**EXERCISE DIRECTIONS:**
Say how many lines in the data below contain the word "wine", and give no other text.

(DATA IN THIS EXERCISE)

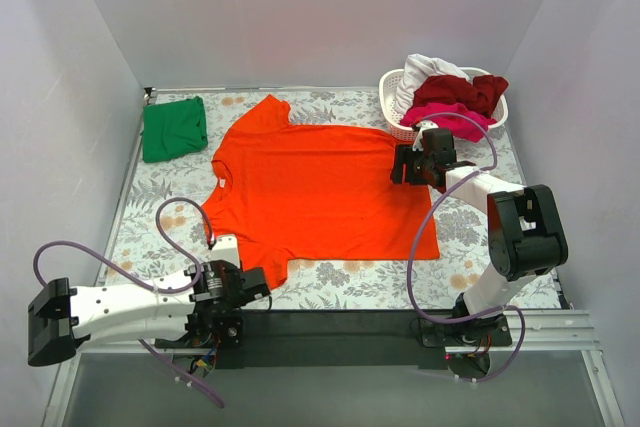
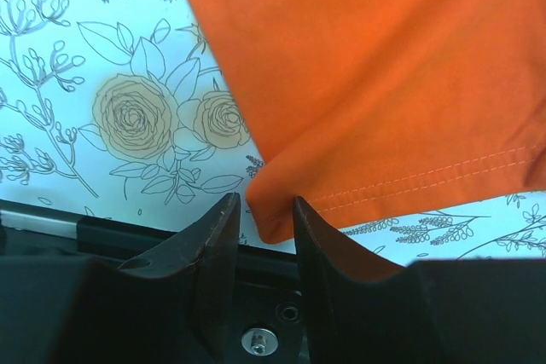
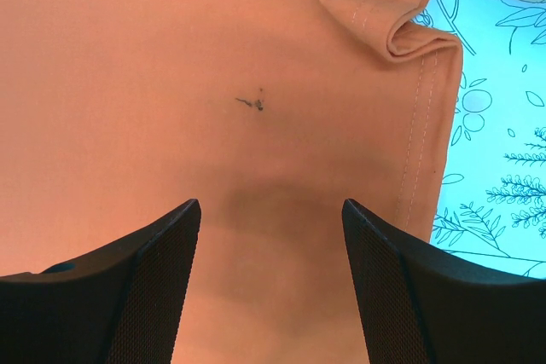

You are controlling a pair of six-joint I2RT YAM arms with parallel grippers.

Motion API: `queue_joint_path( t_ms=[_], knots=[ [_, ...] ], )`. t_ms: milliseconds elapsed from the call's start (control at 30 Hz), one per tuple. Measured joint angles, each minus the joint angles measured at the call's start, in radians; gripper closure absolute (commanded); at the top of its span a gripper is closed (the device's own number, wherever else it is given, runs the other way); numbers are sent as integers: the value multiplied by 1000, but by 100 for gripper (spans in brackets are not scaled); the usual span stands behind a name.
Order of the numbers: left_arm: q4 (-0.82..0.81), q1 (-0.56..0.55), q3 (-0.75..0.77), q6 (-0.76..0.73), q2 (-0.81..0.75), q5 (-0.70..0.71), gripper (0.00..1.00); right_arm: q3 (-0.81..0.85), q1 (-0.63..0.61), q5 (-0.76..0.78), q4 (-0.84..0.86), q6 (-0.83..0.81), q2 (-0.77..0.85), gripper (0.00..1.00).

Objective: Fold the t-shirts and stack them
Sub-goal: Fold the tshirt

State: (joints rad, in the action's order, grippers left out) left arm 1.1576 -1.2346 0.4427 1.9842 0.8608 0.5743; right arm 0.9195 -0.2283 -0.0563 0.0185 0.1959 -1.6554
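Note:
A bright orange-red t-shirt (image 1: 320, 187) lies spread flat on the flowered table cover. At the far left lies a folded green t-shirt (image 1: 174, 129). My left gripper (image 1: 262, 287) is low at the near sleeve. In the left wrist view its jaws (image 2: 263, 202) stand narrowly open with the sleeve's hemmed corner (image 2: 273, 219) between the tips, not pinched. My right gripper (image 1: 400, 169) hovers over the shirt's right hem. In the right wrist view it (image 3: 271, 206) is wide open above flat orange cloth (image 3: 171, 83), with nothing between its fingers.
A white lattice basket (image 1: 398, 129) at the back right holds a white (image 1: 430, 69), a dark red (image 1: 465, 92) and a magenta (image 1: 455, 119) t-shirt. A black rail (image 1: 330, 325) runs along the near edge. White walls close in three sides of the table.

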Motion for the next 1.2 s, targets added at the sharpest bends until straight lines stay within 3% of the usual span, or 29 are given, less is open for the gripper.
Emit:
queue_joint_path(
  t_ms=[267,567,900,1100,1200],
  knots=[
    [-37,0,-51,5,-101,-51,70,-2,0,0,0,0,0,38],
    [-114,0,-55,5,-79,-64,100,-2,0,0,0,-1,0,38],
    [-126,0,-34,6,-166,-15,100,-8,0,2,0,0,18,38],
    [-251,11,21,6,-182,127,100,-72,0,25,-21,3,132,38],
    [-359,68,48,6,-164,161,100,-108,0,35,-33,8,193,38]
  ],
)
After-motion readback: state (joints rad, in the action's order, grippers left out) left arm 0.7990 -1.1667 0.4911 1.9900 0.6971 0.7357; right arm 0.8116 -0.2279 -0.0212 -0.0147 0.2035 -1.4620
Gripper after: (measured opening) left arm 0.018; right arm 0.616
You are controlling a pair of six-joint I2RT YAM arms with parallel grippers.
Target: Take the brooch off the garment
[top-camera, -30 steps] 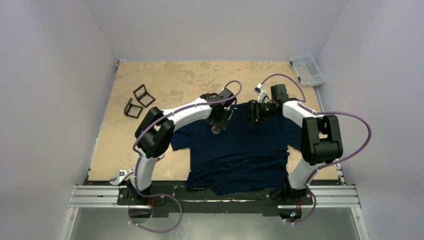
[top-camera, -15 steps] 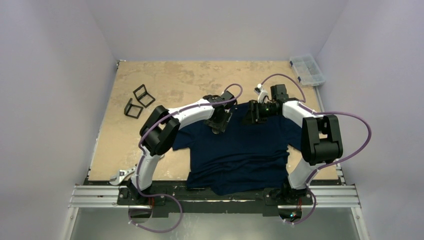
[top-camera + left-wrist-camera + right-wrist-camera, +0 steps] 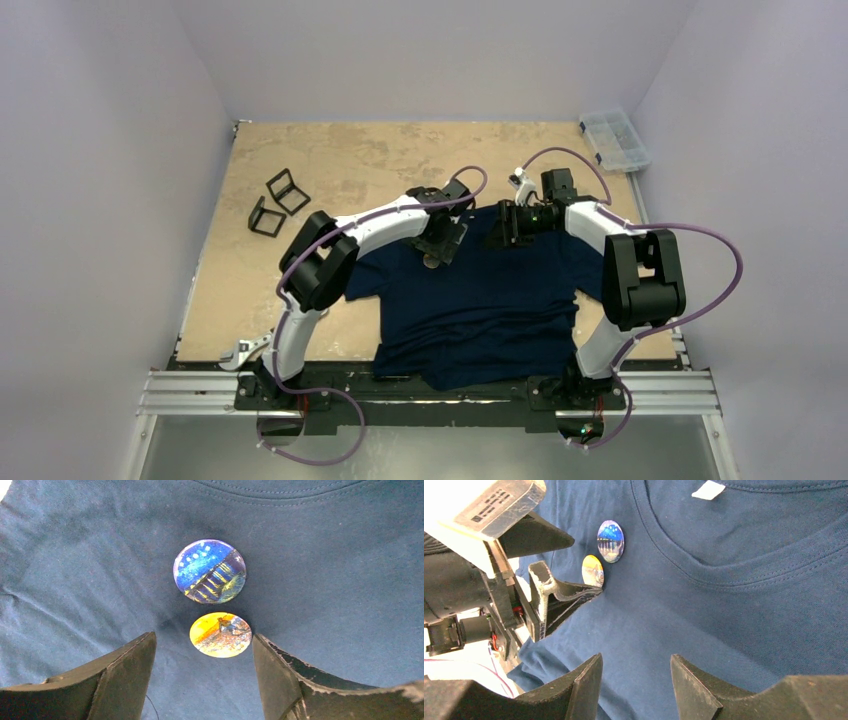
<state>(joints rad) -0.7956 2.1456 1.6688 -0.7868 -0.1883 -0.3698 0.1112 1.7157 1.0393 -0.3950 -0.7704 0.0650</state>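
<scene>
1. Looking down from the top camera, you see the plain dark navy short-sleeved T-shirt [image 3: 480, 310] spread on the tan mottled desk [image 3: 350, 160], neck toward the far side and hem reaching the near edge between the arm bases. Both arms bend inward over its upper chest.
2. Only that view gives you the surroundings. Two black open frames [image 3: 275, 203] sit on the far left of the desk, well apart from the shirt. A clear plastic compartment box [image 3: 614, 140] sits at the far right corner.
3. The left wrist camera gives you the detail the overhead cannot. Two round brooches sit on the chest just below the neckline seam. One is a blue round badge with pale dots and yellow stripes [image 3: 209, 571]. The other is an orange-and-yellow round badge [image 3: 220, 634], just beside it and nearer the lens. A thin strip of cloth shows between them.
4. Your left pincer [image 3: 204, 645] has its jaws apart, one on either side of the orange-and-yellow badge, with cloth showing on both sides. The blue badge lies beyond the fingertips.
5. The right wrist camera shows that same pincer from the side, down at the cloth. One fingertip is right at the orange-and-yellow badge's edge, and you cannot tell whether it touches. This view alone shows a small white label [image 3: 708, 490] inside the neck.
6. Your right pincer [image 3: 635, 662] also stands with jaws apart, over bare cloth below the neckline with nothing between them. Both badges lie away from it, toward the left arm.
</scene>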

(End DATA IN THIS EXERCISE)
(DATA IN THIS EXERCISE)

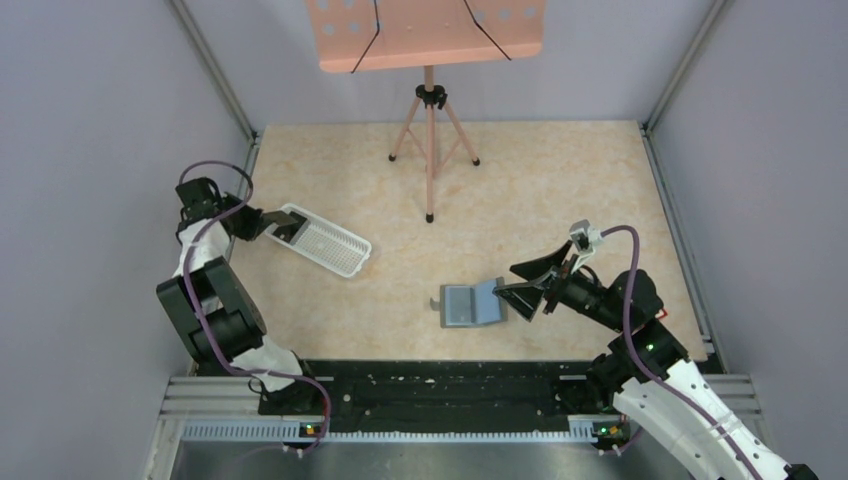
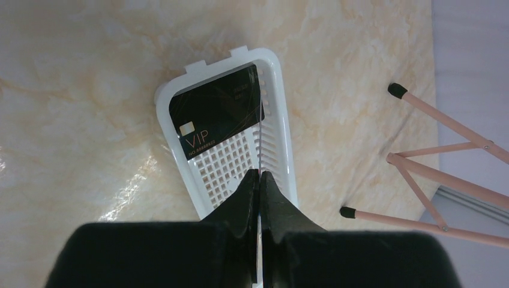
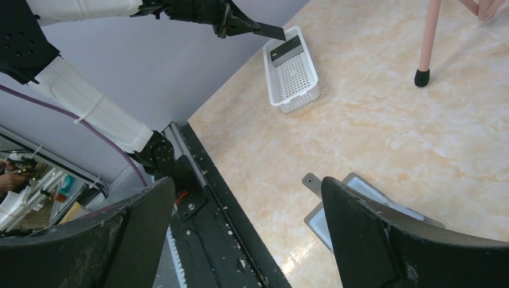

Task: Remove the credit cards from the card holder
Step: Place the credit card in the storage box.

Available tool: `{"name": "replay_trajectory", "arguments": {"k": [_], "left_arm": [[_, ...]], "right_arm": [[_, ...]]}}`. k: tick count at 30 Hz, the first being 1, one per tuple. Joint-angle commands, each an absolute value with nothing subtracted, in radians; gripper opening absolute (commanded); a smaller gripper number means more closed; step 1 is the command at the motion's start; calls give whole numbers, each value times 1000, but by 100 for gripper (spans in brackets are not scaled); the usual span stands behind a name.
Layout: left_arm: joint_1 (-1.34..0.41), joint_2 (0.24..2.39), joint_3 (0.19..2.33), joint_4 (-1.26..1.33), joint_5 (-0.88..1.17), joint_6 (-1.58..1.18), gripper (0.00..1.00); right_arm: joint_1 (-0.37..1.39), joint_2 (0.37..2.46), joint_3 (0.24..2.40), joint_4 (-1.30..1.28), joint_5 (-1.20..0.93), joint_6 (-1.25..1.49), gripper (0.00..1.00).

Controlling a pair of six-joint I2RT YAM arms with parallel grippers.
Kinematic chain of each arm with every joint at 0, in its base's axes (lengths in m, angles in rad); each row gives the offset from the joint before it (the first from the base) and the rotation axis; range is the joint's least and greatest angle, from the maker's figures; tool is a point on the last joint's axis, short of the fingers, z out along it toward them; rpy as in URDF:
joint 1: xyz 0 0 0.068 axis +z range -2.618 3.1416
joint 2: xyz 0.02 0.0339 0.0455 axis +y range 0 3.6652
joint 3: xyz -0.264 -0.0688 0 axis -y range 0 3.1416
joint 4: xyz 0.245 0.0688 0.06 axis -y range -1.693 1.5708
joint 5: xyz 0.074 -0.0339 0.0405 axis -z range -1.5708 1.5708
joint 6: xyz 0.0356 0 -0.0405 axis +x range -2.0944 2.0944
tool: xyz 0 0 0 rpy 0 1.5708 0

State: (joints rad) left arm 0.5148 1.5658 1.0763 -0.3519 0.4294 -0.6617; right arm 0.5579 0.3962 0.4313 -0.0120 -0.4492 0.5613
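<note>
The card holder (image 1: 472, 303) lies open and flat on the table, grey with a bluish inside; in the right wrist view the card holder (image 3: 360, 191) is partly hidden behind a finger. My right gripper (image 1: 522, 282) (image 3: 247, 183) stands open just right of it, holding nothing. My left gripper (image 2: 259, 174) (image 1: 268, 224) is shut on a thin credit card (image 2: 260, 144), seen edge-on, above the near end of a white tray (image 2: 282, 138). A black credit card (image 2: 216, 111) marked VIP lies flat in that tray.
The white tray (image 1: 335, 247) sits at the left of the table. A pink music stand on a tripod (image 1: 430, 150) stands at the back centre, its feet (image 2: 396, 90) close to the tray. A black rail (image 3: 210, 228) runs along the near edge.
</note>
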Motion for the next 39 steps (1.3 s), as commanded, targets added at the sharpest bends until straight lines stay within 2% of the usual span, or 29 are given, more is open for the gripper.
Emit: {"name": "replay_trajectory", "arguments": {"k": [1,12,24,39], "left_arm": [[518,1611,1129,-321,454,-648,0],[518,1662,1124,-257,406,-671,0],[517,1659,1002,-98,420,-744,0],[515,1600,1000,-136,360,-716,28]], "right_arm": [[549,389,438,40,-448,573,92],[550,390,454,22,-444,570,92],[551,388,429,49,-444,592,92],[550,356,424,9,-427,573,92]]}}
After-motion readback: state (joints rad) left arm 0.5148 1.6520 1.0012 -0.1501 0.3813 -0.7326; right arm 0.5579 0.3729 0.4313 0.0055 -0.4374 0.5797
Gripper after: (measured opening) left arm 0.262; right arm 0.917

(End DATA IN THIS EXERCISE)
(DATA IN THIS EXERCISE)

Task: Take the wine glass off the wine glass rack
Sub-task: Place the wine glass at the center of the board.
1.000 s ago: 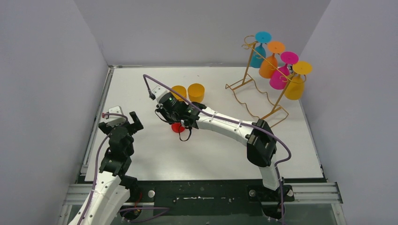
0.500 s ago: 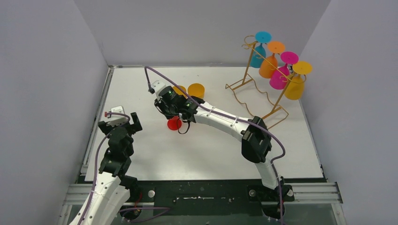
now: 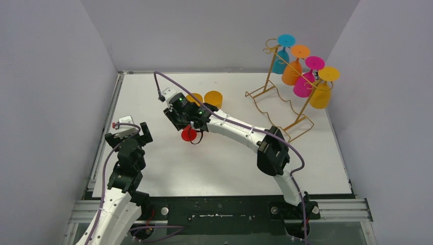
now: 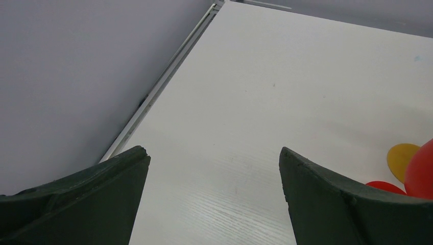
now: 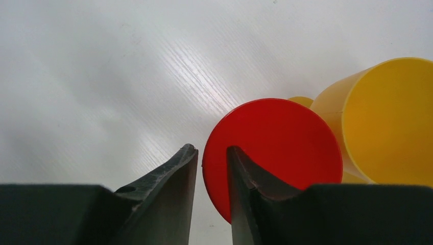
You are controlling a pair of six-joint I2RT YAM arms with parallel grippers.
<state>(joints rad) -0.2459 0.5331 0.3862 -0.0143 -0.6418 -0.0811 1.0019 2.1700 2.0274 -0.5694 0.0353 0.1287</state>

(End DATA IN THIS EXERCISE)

**ANSWER SPACE:**
2